■ Problem: Give all the lines below again, exactly, with no pictures.

■ Supplied information:
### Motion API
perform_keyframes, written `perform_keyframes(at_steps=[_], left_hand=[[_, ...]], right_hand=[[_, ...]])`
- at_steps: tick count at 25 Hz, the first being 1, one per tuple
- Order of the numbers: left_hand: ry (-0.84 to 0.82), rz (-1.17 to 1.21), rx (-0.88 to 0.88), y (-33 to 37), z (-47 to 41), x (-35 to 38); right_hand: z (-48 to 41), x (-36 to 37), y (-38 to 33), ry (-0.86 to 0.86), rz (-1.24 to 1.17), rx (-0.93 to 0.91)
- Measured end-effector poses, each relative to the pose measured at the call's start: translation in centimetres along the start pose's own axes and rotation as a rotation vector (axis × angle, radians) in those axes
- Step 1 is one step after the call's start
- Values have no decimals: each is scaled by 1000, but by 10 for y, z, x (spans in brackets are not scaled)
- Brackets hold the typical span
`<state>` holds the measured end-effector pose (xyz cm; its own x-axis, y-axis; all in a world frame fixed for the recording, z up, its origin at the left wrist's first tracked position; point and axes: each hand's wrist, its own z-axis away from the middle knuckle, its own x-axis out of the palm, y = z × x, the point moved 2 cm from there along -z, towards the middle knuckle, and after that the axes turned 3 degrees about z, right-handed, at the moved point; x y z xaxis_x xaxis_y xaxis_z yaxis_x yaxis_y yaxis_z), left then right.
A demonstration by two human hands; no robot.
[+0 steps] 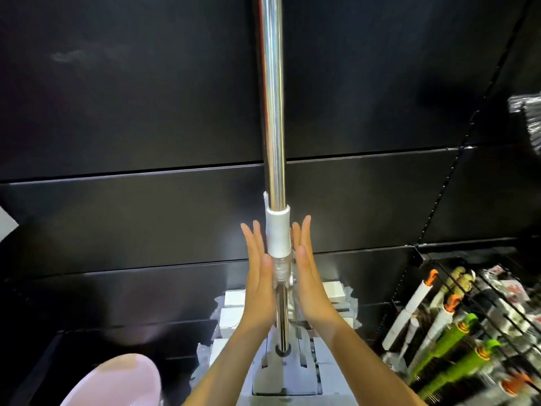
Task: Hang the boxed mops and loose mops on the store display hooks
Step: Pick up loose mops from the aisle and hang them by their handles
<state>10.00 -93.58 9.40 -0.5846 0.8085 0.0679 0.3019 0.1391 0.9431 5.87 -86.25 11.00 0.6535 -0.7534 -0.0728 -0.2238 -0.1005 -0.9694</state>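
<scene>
A loose mop hangs upright in front of the black display wall; its chrome pole (273,112) runs out of the top of the view. A white plastic collar (277,232) joins the pole to a thinner lower rod, which ends in a grey and white sponge head (285,373) near the bottom. My left hand (259,276) and my right hand (307,273) are flat, fingers straight and pointing up, one on each side of the collar. Both palms lie against or very close to the mop; neither hand wraps around it. The hook at the top is out of view.
Black wall panels (131,118) fill the background, with a slotted upright (445,189) at the right. Hanging brushes with green and white handles (456,341) crowd the lower right. A pale pink rounded object (117,382) sits at the lower left. White wrapped sponge pads (231,315) lie behind the mop head.
</scene>
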Motion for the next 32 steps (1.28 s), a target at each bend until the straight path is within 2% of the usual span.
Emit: perform_keyframes(at_steps=[3,6,11,15,18,22,27,32], left_hand=[[-16,57,9,29,-32,-12],[-37,109,-80,46,-47,-5],[80,295,-214,47,-49,-6],[27,317,-210,57,-52,-1],[112,163,-98,57,-49,-7],[63,-127,50,67,-43,-10],[79,-282,291,80,-36,-6],[157,-475,390,84,-38,3]], right_hand=[[-26,-11,-12,29,-62,22],[-48,-14,-14,32,-161,48],[-62,-5,-13,-40,-227,25],[-64,0,-10,-47,-289,4],[-62,0,-13,-60,-265,-36],[-58,-2,-18,-110,-249,-96],[-60,-3,-20,-127,-219,-119],[-64,2,-19,-107,-280,-100]])
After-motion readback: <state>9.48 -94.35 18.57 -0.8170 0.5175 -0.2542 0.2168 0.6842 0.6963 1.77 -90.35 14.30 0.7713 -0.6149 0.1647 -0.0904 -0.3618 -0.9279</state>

■ Answer for the task:
### Motion API
perform_keyframes, written `perform_keyframes(at_steps=[_], left_hand=[[_, ...]], right_hand=[[_, ...]])`
- at_steps: tick count at 25 Hz, the first being 1, one per tuple
- Order of the numbers: left_hand: ry (-0.84 to 0.82), rz (-1.17 to 1.21), rx (-0.88 to 0.88), y (-33 to 37), z (-47 to 41), x (-35 to 38); right_hand: z (-48 to 41), x (-36 to 37), y (-38 to 33), ry (-0.86 to 0.86), rz (-1.24 to 1.17), rx (-0.93 to 0.91)
- Measured end-effector poses, each relative to the pose measured at the call's start: translation in centimetres along the start pose's own axes and rotation as a rotation vector (axis × angle, radians) in those axes
- Step 1 is one step after the call's start
- Values have no decimals: each is scaled by 1000, but by 10 for y, z, x (spans in brackets are not scaled)
- Brackets hold the typical span
`<state>` holds the measured end-effector pose (xyz cm; its own x-axis, y-axis; all in a world frame fixed for the recording, z up, its origin at the left wrist's first tracked position; point and axes: each hand's wrist, its own z-axis away from the middle knuckle, its own x-axis out of the palm, y = z × x, the point moved 2 cm from there along -z, towards the middle knuckle, and after that the axes turned 3 degrees about z, right-handed, at the moved point; x y z xaxis_x xaxis_y xaxis_z yaxis_x yaxis_y yaxis_z), left then right.
A demonstration by two human hands; no robot.
[+0 steps] 
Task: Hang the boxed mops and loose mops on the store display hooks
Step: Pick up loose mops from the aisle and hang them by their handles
<state>10.00 -93.58 9.40 -0.5846 0.8085 0.0679 0.3019 0.1391 0.9431 5.87 -86.25 11.00 0.6535 -0.7534 -0.0728 -0.2238 -0.1005 -0.9694</state>
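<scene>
A loose mop hangs upright in front of the black display wall; its chrome pole (273,112) runs out of the top of the view. A white plastic collar (277,232) joins the pole to a thinner lower rod, which ends in a grey and white sponge head (285,373) near the bottom. My left hand (259,276) and my right hand (307,273) are flat, fingers straight and pointing up, one on each side of the collar. Both palms lie against or very close to the mop; neither hand wraps around it. The hook at the top is out of view.
Black wall panels (131,118) fill the background, with a slotted upright (445,189) at the right. Hanging brushes with green and white handles (456,341) crowd the lower right. A pale pink rounded object (117,382) sits at the lower left. White wrapped sponge pads (231,315) lie behind the mop head.
</scene>
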Motion for the next 32 steps (1.28 s), a target at each bend until the straight path is within 2% of the usual span.
Emit: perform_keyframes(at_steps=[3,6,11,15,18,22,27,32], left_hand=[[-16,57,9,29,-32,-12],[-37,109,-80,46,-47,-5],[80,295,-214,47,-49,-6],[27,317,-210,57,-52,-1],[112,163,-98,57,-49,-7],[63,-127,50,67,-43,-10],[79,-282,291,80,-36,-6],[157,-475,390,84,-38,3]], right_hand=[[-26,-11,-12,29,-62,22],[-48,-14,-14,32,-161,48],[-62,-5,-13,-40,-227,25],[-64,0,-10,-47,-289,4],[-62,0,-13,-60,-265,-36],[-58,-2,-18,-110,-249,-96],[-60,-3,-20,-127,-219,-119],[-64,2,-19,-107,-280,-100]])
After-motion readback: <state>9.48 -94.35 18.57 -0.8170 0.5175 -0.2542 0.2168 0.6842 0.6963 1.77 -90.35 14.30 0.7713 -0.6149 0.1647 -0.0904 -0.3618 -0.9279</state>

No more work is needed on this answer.